### What is expected
Beneath this line sits some data. Return only its lines from the one holding "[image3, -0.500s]" through the one holding "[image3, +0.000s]", inclusive, exactly, with the images removed.

═══

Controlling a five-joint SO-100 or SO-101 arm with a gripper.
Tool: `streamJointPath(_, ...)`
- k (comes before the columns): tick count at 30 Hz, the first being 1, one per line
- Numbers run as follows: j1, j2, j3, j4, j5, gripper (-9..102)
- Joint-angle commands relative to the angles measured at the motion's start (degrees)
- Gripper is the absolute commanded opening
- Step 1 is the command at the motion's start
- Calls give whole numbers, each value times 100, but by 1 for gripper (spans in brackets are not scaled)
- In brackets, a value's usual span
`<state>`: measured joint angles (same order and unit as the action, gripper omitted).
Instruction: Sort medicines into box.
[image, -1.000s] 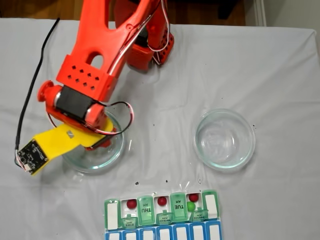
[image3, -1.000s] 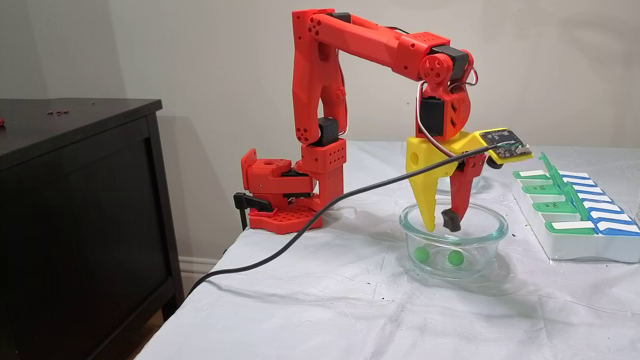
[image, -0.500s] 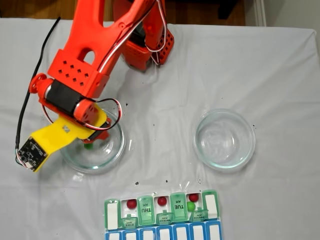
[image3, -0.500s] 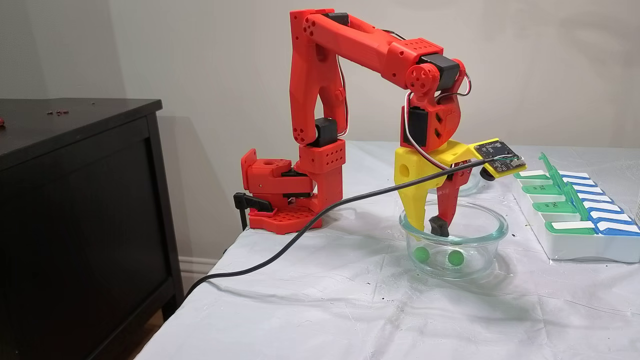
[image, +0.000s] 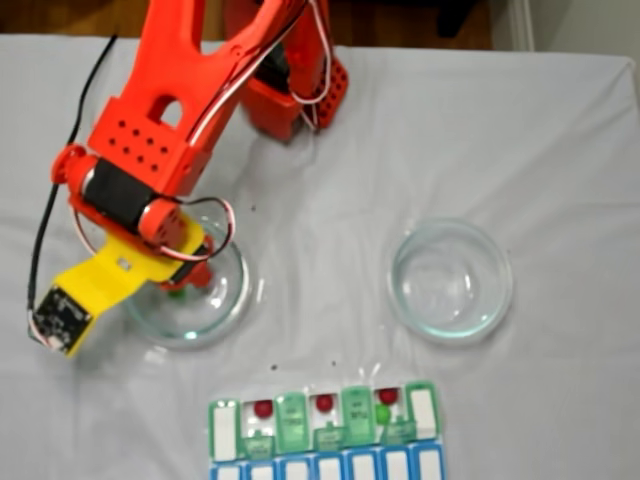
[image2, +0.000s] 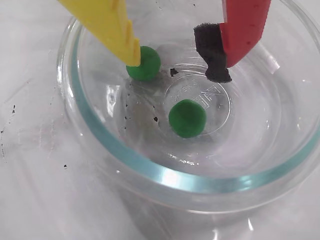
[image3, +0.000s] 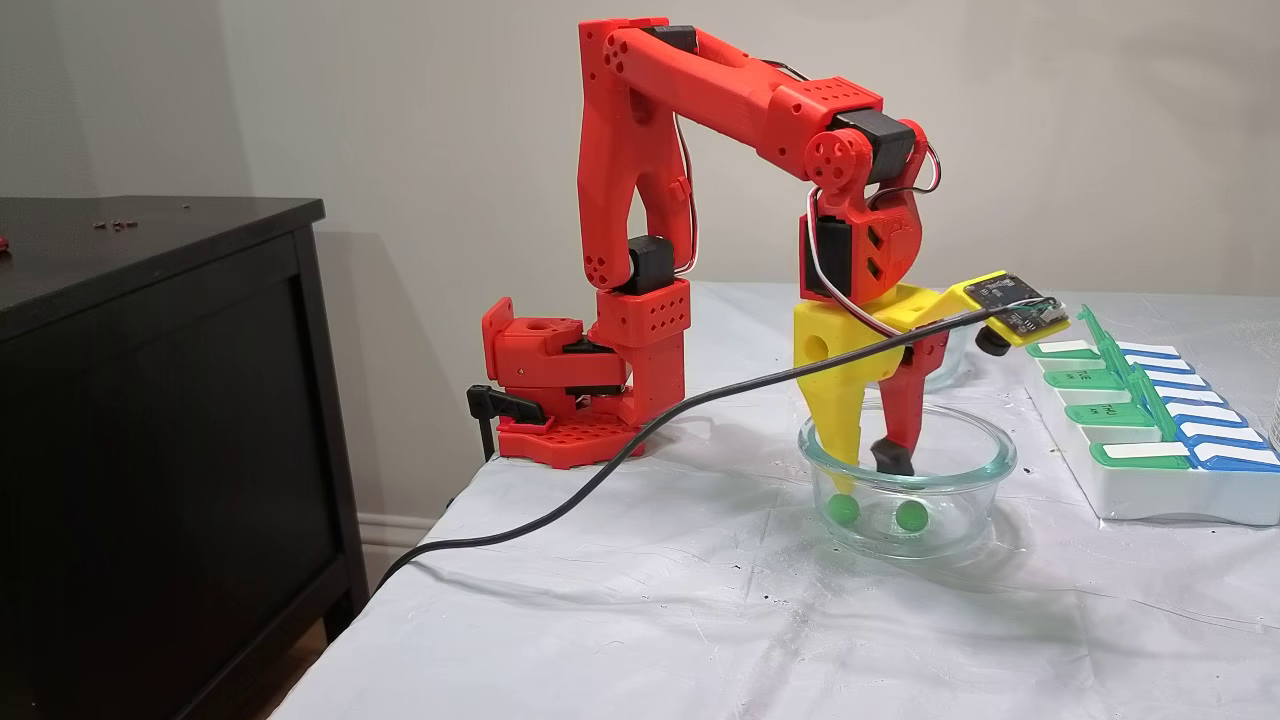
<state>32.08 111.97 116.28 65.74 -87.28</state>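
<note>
In the wrist view, going left to right, you have the yellow plastic fixed finger (image2: 117, 30) with its tip touching the first small bright green ball (image2: 144, 63), then the second green ball (image2: 187, 118) lying loose near the middle of the round clear glass dish (image2: 85, 125), then the red moving finger with its black foam pad (image2: 212, 52). The gripper (image2: 177, 65) is spread wide and holds nothing.

What matters for your grasp: the ball at the yellow tip sits at the left end of the gap, not centred, and the other lies below the line between the tips. I judge that closing now would likely nudge the first ball rather than pinch it.

In a fixed view, the flat green-lidded pill organizer (image: 420, 412) lies well apart, near the bottom edge, already holding three dark red balls and one green.
</note>
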Motion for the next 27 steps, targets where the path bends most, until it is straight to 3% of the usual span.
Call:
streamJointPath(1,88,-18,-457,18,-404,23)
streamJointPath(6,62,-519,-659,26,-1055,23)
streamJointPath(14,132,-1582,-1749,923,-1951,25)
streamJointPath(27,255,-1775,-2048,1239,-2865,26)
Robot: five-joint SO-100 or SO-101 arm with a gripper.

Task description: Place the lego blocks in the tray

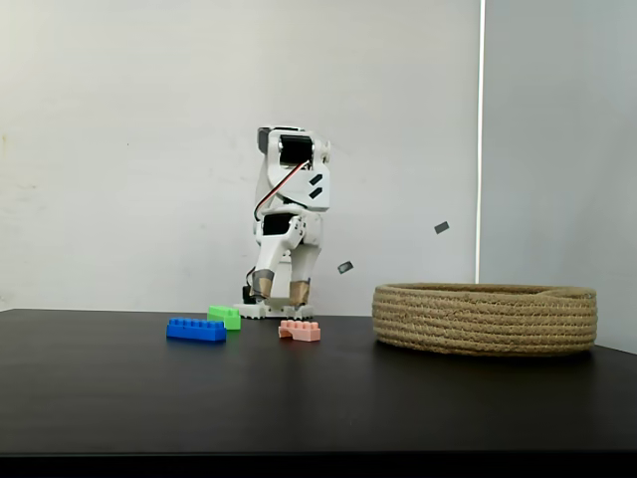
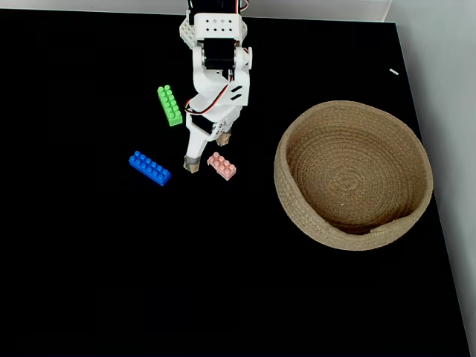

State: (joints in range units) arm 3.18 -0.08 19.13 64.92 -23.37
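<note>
Three lego blocks lie on the black table. The blue one is at the left, the green one sits further back near the arm's base, and the pink one is nearest the tray. The tan rope tray stands to the right with nothing in it. My white gripper points down, open and holding nothing. Its tips hang slightly above the table, just behind the pink block and between it and the blue one.
The black table ends close behind the arm's base and just right of the tray. A white wall stands behind, with small dark marks on it. Open tabletop stretches in front of the blocks.
</note>
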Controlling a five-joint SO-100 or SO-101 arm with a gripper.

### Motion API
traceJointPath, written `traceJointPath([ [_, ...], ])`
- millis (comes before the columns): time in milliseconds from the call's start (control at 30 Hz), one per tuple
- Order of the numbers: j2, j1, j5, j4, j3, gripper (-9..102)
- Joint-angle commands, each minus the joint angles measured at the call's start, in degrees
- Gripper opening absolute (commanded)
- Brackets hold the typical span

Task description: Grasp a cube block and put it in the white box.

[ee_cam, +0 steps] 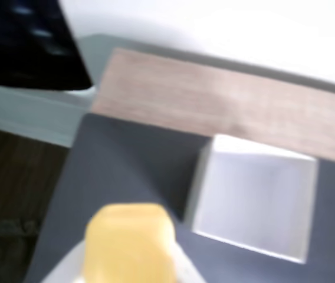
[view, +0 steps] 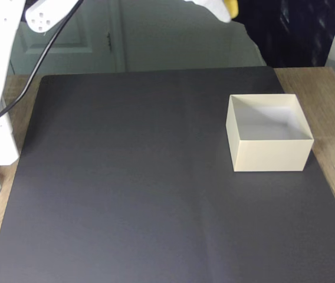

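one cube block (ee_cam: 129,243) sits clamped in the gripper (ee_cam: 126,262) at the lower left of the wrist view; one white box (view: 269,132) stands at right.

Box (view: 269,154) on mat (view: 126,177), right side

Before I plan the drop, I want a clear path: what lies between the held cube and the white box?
Nothing: in the wrist view just bare dark mat separates the yellow cube, held in the hand, from the white box.
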Motion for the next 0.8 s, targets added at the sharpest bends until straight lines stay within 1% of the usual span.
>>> traceJointPath([
  [0, 4.39, 5.54, 1.05, 0.35, -2.64, 0],
  [167, 2.99, 11.69, 1.67, -0.53, -2.64, 1],
  [300, 0.97, 14.15, 1.76, -3.08, -2.64, 1],
  [400, -0.70, 14.85, 1.67, -5.63, -2.64, 2],
  [767, -9.14, 14.59, 0.97, -10.37, -2.64, 3],
])
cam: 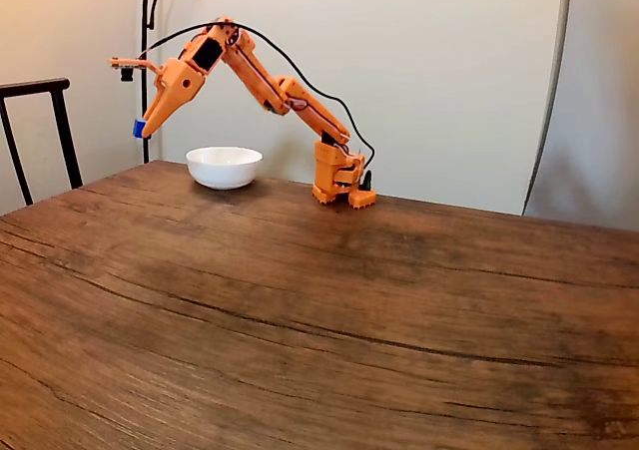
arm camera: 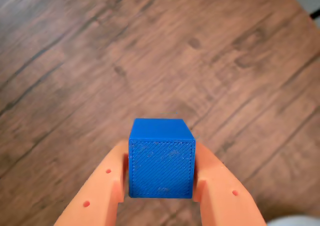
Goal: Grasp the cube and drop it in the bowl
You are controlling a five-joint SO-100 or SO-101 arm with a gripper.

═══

### Your solution
[image3, -0.500s] 
[image, +0.000s] 
[image2, +0.000s] 
[image3, +0.000s] 

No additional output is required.